EXERCISE MATERIALS: Begin

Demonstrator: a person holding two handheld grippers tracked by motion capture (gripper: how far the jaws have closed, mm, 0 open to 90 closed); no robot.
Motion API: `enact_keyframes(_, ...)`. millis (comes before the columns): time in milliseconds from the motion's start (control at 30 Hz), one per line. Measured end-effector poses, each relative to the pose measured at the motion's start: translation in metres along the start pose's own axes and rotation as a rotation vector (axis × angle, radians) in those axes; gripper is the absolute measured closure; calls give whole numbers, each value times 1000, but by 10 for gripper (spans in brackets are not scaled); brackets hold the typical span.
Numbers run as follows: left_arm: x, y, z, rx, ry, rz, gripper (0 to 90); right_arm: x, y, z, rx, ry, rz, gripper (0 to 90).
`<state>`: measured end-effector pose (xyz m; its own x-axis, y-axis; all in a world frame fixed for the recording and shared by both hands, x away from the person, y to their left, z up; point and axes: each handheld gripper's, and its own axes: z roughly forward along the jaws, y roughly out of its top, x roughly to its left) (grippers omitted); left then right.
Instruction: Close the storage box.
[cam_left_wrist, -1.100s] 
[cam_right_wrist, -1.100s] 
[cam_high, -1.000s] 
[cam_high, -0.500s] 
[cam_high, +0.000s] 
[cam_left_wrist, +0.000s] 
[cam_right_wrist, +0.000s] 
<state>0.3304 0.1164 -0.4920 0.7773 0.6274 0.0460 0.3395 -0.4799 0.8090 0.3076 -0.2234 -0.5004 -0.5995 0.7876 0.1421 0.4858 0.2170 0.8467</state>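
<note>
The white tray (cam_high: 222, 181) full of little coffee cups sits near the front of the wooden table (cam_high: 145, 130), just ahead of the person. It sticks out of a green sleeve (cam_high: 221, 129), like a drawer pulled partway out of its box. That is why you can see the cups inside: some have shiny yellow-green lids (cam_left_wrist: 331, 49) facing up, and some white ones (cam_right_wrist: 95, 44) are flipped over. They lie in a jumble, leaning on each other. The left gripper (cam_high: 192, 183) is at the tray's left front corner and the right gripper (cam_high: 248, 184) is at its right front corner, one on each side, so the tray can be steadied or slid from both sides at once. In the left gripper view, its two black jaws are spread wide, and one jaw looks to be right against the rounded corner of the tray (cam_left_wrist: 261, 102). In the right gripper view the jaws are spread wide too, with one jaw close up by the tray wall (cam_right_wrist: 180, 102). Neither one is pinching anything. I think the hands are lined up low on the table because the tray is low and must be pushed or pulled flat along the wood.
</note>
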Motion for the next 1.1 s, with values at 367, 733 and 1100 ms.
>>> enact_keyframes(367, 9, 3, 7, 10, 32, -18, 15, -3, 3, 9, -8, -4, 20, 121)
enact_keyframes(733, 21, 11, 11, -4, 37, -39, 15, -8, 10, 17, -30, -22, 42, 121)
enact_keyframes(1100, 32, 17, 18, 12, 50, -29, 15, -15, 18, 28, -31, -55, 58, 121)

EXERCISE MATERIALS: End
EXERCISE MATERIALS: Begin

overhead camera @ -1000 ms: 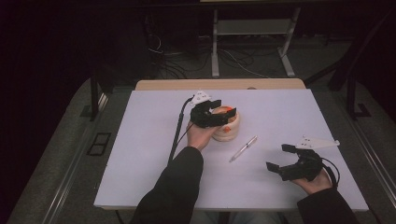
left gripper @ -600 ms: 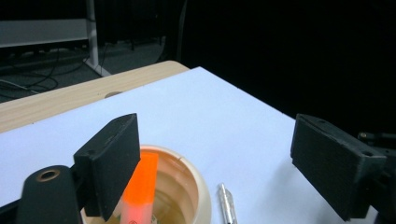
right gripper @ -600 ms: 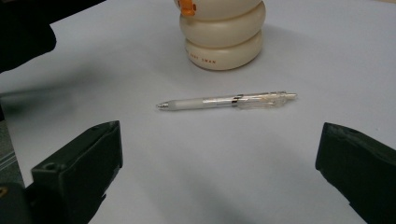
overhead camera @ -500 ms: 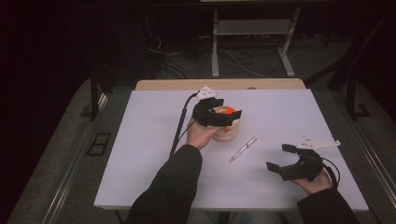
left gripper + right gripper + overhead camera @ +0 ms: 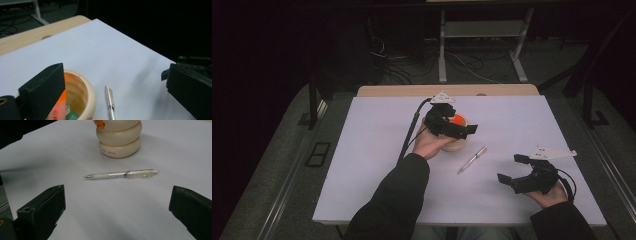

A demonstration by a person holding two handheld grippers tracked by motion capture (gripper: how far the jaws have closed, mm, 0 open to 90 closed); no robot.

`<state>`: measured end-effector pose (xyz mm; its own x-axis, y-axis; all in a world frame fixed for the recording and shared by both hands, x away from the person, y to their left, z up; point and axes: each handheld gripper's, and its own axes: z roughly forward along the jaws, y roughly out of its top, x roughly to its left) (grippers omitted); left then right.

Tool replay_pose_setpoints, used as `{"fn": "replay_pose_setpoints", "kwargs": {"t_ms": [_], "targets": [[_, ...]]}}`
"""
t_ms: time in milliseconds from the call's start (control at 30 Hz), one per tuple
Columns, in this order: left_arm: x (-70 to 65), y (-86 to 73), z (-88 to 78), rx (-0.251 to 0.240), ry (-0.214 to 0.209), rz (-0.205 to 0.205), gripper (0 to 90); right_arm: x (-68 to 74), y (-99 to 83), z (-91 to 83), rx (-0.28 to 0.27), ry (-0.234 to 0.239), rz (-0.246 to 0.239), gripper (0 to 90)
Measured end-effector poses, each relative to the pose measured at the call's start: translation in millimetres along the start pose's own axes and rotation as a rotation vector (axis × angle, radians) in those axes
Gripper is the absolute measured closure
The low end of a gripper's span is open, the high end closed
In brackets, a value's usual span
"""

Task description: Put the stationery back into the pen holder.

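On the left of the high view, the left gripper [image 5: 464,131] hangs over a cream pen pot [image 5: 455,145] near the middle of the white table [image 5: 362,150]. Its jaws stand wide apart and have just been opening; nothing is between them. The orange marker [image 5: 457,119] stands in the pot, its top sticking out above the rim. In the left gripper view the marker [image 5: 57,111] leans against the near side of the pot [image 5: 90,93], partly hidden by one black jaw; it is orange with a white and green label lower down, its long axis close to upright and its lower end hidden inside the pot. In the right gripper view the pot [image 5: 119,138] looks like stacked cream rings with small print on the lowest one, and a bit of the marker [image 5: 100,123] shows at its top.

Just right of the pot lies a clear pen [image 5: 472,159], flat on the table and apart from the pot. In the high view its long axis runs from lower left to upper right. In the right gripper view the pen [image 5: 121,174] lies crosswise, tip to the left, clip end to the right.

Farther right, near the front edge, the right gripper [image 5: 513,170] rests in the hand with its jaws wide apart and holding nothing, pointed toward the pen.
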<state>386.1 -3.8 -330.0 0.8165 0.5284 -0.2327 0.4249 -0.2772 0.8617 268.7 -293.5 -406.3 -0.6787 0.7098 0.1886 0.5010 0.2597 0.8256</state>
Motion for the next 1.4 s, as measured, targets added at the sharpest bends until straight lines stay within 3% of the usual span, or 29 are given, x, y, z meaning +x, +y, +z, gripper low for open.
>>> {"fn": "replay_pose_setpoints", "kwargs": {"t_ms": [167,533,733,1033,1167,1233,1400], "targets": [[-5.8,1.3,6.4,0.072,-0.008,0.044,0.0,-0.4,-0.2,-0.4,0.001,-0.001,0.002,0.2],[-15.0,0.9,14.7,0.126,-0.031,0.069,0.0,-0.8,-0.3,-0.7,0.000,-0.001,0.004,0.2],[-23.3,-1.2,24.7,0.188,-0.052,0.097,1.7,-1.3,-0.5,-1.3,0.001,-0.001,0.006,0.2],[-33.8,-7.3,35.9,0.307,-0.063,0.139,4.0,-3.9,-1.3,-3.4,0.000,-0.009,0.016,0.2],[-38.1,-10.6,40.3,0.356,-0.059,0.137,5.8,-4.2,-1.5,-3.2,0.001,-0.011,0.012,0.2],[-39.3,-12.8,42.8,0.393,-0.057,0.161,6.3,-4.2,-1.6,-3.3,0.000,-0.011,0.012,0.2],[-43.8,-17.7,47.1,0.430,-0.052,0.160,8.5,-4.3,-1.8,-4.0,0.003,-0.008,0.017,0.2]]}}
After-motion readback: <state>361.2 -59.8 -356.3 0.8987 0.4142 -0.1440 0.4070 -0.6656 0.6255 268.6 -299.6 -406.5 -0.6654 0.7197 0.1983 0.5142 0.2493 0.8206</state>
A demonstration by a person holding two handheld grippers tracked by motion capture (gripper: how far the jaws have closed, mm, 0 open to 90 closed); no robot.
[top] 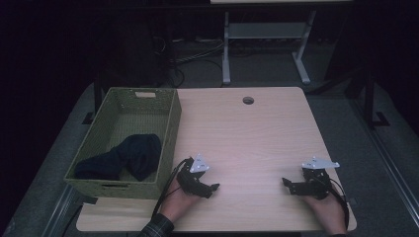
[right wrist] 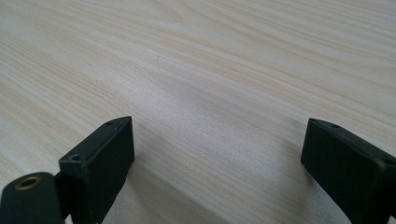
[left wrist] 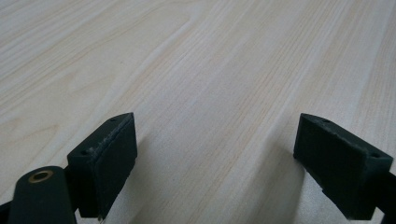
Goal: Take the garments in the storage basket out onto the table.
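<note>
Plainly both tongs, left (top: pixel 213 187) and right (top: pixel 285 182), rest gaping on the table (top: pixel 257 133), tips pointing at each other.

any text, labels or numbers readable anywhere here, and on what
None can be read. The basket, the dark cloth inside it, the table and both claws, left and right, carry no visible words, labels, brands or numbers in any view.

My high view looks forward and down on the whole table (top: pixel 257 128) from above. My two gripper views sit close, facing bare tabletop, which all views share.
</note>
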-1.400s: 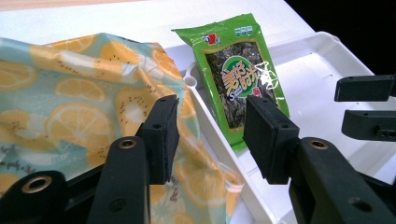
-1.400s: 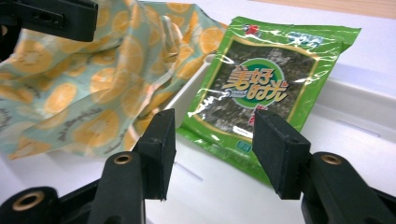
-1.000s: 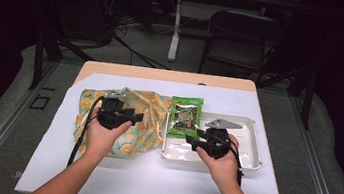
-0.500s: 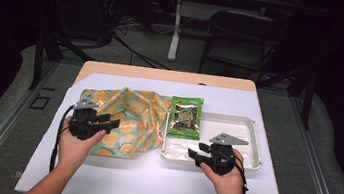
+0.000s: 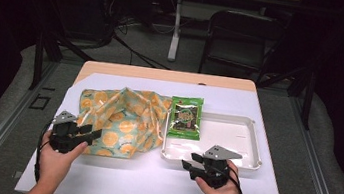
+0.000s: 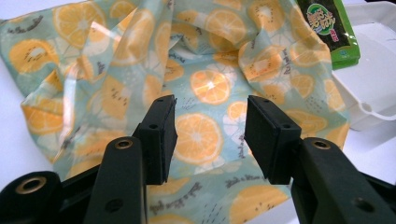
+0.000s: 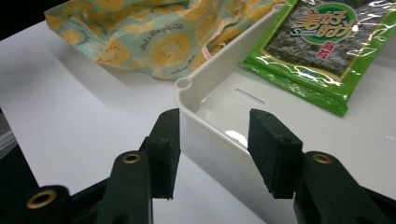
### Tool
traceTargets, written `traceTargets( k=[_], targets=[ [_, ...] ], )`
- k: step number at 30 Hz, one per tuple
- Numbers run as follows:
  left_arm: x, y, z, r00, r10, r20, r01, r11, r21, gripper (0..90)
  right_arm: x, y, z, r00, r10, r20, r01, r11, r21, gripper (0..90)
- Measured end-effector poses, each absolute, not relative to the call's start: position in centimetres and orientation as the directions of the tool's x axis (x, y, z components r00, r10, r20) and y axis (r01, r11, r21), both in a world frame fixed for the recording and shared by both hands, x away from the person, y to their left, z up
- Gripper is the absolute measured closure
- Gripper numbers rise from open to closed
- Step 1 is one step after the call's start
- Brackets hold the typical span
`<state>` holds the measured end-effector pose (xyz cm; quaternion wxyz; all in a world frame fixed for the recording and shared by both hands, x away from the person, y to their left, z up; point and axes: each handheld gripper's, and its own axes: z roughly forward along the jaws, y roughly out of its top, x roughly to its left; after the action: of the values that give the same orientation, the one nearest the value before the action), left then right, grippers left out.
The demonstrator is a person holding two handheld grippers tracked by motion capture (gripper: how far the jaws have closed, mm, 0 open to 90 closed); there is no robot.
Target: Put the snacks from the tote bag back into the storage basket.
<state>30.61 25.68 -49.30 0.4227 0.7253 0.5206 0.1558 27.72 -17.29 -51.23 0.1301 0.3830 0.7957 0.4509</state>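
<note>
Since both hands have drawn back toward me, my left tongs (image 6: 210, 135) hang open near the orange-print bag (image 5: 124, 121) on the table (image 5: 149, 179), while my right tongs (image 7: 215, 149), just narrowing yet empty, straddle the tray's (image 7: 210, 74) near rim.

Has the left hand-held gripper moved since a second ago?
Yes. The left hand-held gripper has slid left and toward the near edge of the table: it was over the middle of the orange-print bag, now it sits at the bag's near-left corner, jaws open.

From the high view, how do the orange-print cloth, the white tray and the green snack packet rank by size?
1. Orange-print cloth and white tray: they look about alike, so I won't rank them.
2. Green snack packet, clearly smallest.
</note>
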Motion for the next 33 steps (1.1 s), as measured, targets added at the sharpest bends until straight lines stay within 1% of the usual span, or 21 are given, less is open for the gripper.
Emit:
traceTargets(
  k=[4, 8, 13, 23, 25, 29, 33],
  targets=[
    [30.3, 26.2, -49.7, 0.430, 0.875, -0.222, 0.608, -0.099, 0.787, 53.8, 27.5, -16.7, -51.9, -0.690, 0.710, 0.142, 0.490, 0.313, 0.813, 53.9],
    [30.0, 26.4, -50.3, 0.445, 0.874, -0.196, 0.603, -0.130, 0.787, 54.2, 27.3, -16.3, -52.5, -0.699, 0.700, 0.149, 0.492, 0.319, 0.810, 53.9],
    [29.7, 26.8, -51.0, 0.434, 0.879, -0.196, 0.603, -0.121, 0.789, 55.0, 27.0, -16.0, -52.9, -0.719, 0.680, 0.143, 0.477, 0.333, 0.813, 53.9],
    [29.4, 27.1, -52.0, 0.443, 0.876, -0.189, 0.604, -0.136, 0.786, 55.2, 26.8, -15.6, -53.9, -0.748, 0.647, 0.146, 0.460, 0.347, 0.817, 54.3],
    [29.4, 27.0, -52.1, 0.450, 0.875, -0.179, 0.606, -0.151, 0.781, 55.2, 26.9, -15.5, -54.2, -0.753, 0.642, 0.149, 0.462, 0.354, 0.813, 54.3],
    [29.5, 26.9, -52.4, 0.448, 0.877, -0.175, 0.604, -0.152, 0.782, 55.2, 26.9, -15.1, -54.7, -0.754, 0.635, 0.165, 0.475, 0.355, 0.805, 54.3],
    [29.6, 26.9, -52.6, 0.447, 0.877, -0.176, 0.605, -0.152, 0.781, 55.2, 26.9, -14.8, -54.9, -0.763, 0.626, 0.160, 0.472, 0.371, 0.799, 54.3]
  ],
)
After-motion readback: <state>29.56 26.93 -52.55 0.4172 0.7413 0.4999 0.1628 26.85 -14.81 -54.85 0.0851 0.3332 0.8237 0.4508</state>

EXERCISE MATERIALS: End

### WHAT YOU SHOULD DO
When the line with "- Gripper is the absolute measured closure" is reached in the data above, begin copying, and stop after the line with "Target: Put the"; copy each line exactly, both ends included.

### EXERCISE RESULT
- Gripper is the absolute measured closure
- Gripper numbers rise from open to closed
- Step 1 is one step after the call's start
- Brackets hold the typical span
`<state>` holds the measured end-effector pose (xyz cm; quaternion wxyz; all in a world frame fixed for the recording and shared by both hands, x away from the person, y to their left, z up; point and axes: each handheld gripper's, and its own axes: z roughly forward along the jaws, y roughly out of its top, x roughly to its left; after the action: of the values that give the same orientation, the one nearest the value before the action), left then right, grippers left out.
The demonstrator is a person holding two handheld grippers tracked by motion capture (gripper: how far the jaws have closed, mm, 0 open to 90 closed); there is no robot.
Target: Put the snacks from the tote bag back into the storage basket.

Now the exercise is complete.